Health

Novel Brain Implant May Give Cognitive Boost For Common Brain Injury

On cognitive tests, participants saw a 15 to 55 percent improvement in their executive functions.

by Miriam Fauzia
brain connected to an illuminated light bulb. monochromatic scene in pastel color. minimal concept o...
Cazimir Oltean/500px/Getty Images

Most of us may balk at the thought of a neural implant nestled within our brains (emphasis on most). But the technology first revolutionized decades ago, can now restore the ability to speak and walk while offering relief from conditions like depression and obsessive-compulsive disorder.

Now, new advancements in brain implants are also providing therapeutic answers for patients with traumatic brain injury, a major source of disability worldwide and one impacting more than five million Americans.

A study published Monday in the journal Nature Medicine details the results of a small, phase 1 clinical trial that featured implanted electrodes within the brains of five individuals with moderate to severe brain injuries. For 12 hours a day, the electrodes delivered electrical stimulation, particularly to an area deep in the brain called the central lateral nucleus — a part of the thalamus that helps control alertness, awareness, and sense control. After three months of this deep-brain stimulation, all the participants scored 15 to 55 percent higher on a battery of cognitive tests than before receiving the implant.

“These participants had experienced brain injury years to decades before, and it was thought that whatever recovery process was possible had already played out, so we were surprised and pleased to see how much they improved,” co-author Nicholas Schiff, a professor of neurology and neuroscience at Weill Cornell Medicine’s Feil Family Brain and Mind Research Institute, said in a press release.

The participants, which included four men and one woman, ranged in age from 22 to 60 years old and had traumatic brain injuries sustained three to 18 years prior to the clinical trial. The researchers targeted the central lateral nucleus because it acts as an on-and-off switch of a brain circuit called the “mesocircuit,” which runs executive cognitive functions like attention, planning, and memory. Scientists believe that traumatic brain injuries impair this circuit as well as damage the central lateral nucleus.

In a 2007 study, Schiff and colleagues discovered that deep-brain stimulation to this brain area in one person with severe traumatic brain injuries improved their cognition and behavior. This and subsequent studies suggested that delivering electrical impulses to the central lateral nucleus might be able to reawaken the mesocircuit.

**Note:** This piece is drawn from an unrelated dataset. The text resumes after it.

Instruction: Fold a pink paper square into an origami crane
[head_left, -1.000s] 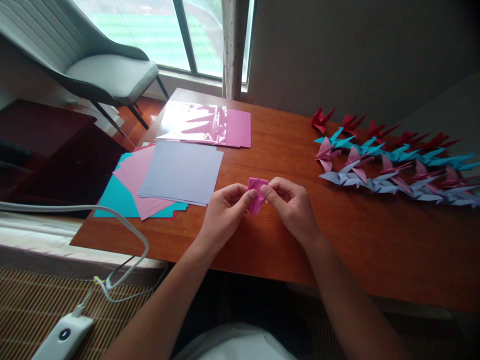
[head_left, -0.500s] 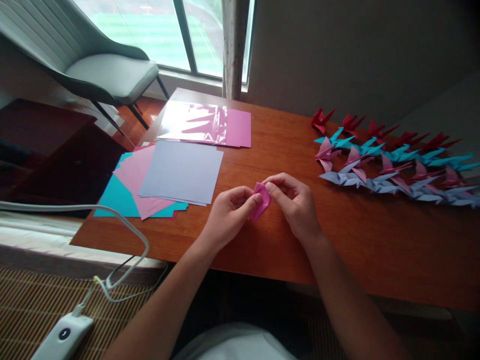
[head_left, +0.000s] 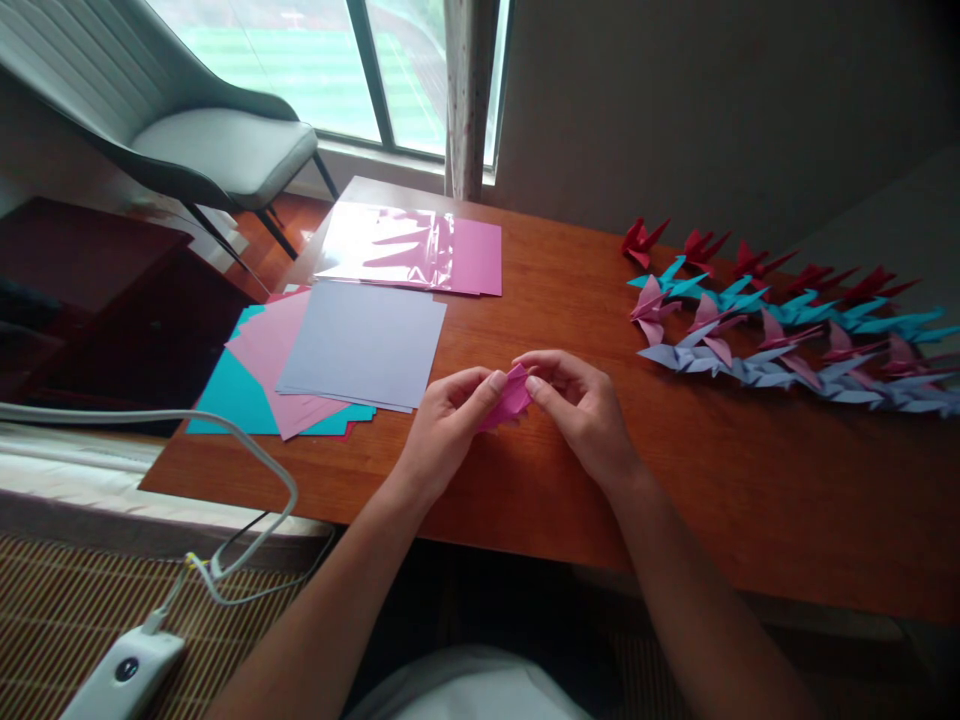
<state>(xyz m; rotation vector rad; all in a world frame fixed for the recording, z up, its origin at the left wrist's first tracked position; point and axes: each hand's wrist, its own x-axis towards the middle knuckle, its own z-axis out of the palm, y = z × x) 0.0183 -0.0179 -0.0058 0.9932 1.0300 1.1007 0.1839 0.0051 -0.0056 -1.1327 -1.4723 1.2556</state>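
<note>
Between my hands, just above the table, is a small folded piece of magenta origami paper [head_left: 511,399]. My left hand [head_left: 448,425] pinches its left side, thumb on top and fingers underneath. At the right edge, my right hand [head_left: 583,412] grips it between thumb and forefinger. The lower part of the folded paper is partly hidden by the left hand. To the left lies a stack of lavender paper sheets [head_left: 364,345], overlapping pink sheets [head_left: 274,345] and turquoise sheets [head_left: 225,395].
A clear plastic sleeve with magenta paper [head_left: 478,257] lies at the back of the wooden table [head_left: 570,290]. Rows of folded paper cranes stand at the right: red [head_left: 641,243], turquoise [head_left: 675,280], pink [head_left: 652,310] and lavender [head_left: 701,358]. A white cable [head_left: 262,460] loops by the left edge.
The folded magenta paper has turned and tilted toward the left, showing a wider face. My left hand has shifted slightly left, and my right fingers have moved a little along the paper's edge.
</note>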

The results of this new study have been five years in the making, as the participants’ implants were surgically placed back in 2018. After two weeks of fine-tuning and making sure no one experienced serious side effects, the stimulation was turned on for 12 hours a day and turned off at night. Before implantation, the participants had their cognitive function tested with neuropsychological tests that judged their ability to concentrate, focus, and plan. Three months of the treatment saw the participants improving their testing speed by 32 percent on average, which far exceeded the 10 percent the researchers hoped to achieve.

“The only surprising thing is it worked the way we predicted it would, which is not always a given,” Jaimie Henderson, a professor of neurosurgery at Stanford Medicine, who also co-authored the study, said in a press release.

The participants have had their brain implants for some years now and report their lives have completely improved. Driven by the success of this trial, the researchers are now gearing up for a phase 2 clinical trial with at least 25 to 50 participants. The hope is to see how well the treatment works for other types of traumatic brain injuries and to experiment with tweaking the implant if need be.

“There’s a long road ahead,” Schiff said in the press statement, ”but at least we have a road.”